In this case for trademark / trade dress infringement against Louis Vuitton by LVL XIII, the company of footwear designer Antonio Brown, the defendant submitted survey evidence purporting to demonstrate a lack of secondary meaning as a basis for dismissal of the complaint. This brief supports plaintiff's motion to exclude the survey evidence on various grounds. From the preliminary statement:
"Plaintiff LVL XIII Brands, Inc. submits this memorandum of law in support of its motion under Fed. R. Civ. P. 26 (a)(2)(B) and Fed. R. Evid. 403 and 702 to exclude the survey report of Michael Mazis, Ph.D. proffered by defendants/counterclaimants Louis Vuitton North America, Inc. and Louis Vuitton Malletier, S.A. (collectively, 'Louis Vuitton'). As demonstrated below, the Mazis survey and accompanying report suffer from pervasive and fundamental technical and methodological errors.
"Mazis, for example, failed to survey the relevant universe of consumers, neglecting to make the most obvious inferences about the nature of the product and its placement in the footwear market. Mazis made virtually no effort to depict the trademark as it would be viewed by consumers in real life marketplace conditions. And Mazis conducted a survey meant to prove a lack of secondary meaning of a product well over a year after that product had already been withdrawn from the market because of conduct by the very party that waited until the end of the litigation to commission that survey.

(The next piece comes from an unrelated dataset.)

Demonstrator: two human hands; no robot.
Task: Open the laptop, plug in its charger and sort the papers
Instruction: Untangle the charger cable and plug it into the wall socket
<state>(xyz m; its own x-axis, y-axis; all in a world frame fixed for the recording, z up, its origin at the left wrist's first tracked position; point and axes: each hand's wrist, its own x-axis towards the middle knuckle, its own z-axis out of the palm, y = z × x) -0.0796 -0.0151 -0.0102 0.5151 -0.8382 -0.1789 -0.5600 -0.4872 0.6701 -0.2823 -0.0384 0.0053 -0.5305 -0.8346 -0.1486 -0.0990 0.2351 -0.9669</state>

'There is much more, however. The extent of methodological sloppiness underlying the Mazis report is, presumably, the reason why Louis Vuitton improperly withheld from LVL XIII 'the facts or data considered' by Mazis in forming his opinions despite the mandate of Fed. R. Civ. P. 26(a)(2)(B)(ii), as detailed below, and despite LVL XIII’s timely request that Louis Vuitton supplement its expert’s disclosures weeks earlier. On this basis alone, Mazis’s report should be excluded."